Assim, quando no citado artigo 91.º da Lei 169/99 (redacção da Lei 5-A/2002) se estabeleceu que a publicação das decisões dos titulares dos órgãos autárquicos devem ser “ainda publicados…nos jornais regionais editados na área do respectivo município” tinha seguramente presente que só uma publicação editada a nível local, dada a aludida relação de proximidade, era a adequada a funcionar como a devida publicitação do acto em causa.
Donde, o haver-se verificado falta de publicidade pelo meio legalmente exigido (artº 130º, nº 2, do CPA)
Poderia porém admitir-se que a circunstância a seguir analisada levaria à inoperância do aludido vício e, por tal motivo, ao afastamento da tese da sentença, o que não sucede como irá ver-se.

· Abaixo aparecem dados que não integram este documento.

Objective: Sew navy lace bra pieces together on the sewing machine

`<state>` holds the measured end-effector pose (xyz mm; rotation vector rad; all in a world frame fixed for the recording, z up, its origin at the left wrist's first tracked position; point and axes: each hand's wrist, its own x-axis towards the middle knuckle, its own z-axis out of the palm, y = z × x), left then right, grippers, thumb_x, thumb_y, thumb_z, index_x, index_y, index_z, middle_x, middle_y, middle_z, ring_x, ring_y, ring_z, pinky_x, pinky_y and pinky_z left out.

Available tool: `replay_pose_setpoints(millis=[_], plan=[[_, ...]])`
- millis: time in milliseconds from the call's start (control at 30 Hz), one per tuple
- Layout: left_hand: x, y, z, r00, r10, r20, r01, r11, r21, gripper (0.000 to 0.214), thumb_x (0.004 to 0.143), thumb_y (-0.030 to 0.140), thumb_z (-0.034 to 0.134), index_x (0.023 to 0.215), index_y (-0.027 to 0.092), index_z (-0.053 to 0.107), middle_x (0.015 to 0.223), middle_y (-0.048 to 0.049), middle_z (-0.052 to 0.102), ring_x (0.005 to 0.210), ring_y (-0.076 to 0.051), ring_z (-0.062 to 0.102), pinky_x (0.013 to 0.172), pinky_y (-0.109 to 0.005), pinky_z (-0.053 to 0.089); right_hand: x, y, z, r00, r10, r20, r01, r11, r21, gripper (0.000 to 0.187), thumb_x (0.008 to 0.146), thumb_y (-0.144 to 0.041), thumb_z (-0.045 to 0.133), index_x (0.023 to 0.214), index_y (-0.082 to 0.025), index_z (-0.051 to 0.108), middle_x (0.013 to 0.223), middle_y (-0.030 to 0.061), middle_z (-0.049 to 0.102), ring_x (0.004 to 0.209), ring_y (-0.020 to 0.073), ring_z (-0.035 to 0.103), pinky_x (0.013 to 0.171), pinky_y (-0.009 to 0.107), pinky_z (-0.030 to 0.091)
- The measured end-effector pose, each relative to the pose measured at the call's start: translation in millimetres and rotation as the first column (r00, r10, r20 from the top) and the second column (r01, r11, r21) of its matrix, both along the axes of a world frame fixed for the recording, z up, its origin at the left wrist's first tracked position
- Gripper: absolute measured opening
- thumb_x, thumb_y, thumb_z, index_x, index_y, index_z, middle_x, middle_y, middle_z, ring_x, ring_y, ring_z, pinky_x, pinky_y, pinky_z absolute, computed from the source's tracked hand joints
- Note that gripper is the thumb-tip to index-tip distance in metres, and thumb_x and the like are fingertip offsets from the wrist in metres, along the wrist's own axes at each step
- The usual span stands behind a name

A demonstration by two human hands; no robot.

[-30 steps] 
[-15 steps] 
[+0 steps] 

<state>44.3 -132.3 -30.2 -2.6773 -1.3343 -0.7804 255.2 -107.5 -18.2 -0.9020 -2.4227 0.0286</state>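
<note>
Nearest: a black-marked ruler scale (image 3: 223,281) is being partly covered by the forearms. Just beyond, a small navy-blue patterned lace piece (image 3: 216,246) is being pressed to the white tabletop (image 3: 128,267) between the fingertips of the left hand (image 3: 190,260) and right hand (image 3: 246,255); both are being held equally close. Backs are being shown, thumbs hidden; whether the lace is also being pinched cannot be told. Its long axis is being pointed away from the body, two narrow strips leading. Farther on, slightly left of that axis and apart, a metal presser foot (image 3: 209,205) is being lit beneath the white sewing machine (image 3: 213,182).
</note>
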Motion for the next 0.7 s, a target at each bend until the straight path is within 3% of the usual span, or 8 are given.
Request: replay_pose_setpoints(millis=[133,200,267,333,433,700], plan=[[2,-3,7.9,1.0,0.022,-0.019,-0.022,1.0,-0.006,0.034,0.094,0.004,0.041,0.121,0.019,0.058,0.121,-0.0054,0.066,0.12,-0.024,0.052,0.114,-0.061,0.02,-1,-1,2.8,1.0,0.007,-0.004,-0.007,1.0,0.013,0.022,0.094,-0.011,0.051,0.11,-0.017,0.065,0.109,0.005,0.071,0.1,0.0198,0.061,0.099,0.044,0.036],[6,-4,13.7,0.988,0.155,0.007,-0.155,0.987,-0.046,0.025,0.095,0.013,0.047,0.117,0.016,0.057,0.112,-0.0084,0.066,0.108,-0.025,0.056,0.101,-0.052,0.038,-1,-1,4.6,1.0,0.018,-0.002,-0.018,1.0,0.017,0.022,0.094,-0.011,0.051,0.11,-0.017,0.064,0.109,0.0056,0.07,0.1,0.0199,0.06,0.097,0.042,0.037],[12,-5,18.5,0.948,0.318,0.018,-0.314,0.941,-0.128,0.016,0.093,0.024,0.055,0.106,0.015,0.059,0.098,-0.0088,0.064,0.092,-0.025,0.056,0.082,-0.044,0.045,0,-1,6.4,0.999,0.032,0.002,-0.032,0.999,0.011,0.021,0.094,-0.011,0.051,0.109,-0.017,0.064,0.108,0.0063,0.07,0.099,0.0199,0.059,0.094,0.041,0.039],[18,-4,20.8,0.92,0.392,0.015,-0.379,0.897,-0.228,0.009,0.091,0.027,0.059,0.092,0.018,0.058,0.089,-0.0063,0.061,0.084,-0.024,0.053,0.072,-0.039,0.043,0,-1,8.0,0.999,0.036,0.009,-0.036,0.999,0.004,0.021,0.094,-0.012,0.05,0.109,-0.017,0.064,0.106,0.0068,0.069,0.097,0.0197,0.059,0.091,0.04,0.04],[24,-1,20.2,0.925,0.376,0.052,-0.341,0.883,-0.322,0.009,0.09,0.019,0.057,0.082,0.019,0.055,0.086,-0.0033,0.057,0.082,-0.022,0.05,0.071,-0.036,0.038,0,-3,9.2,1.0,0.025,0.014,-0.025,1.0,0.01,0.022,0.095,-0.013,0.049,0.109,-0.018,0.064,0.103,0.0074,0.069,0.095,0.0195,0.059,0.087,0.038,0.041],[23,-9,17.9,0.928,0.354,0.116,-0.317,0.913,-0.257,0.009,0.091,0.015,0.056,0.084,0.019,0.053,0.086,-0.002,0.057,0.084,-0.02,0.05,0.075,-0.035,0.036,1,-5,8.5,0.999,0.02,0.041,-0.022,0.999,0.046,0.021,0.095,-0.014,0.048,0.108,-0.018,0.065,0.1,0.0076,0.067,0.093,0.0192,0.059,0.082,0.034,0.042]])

É que, como se alcança do probatório, tendo sido de 15 dias (antecedido do prazo de 8 dias a contar da publicação do aviso, a qual se verificou a 13 e 18 de Março, respectivamente na Junta de Freguesia e no Comércio do Porto- cf. ponto 11 a 13 dos FACTOS) o prazo para discussão pública, decorreu um mês e dez dias (de 22 de Abril de 2003 até 2 de Junho seguinte, data do acto impugnado-cf. pontos 14 a 18 dos FACTOS), entre a data em que os recorrentes contenciosos denotam claramente saber que estivera em discussão pública o pedido de alteração em causa (pois que pedem ao Presidente da CMP “a abertura do período de discussão pública em causa”-cf. exposição a que se refere o ponto 14 dos FACTOS) e aquela em que foi proferido o despacho impugnado, que aprovou o pedido de alteração.
Ou seja, mesmo que não o tivessem sabido antes, é seguro que no referido condicionalismo souberam da discussão pública o que poderia levar a admitir-se, na linha do que sustentam a recorrente e o Ministério Público, que o objectivo da publicitação se mostraria alcançado, assim afinal se degradando em mera irregularidade irrelevante a não devida publicitação.
Sucede, porém, que analisada a aludida exposição constata-se que a mesma apenas revela que os interessados, já depois de terminado o período de discussão pública, vieram pedir ao Presidente da CMP, nos referidos termos, a “repetição do acto de abertura da discussão pública”.
Ou seja, a mesma exposição não legitima que possa concluir-se que durante o período de discussão pública os interessados tenham sabido que esta fase procedimental decorrera, e que assim podiam ter exercido o seu direito de participação. É que, nem sequer o essencial do seu conteúdo vai além do protesto pelo desconhecimento da aludida discussão pública, e não uma alegação, tardia embora, sobre a substância da pedida alteração do loteamento, e assim considerar-se cumprida a finalidade daquela publicitação.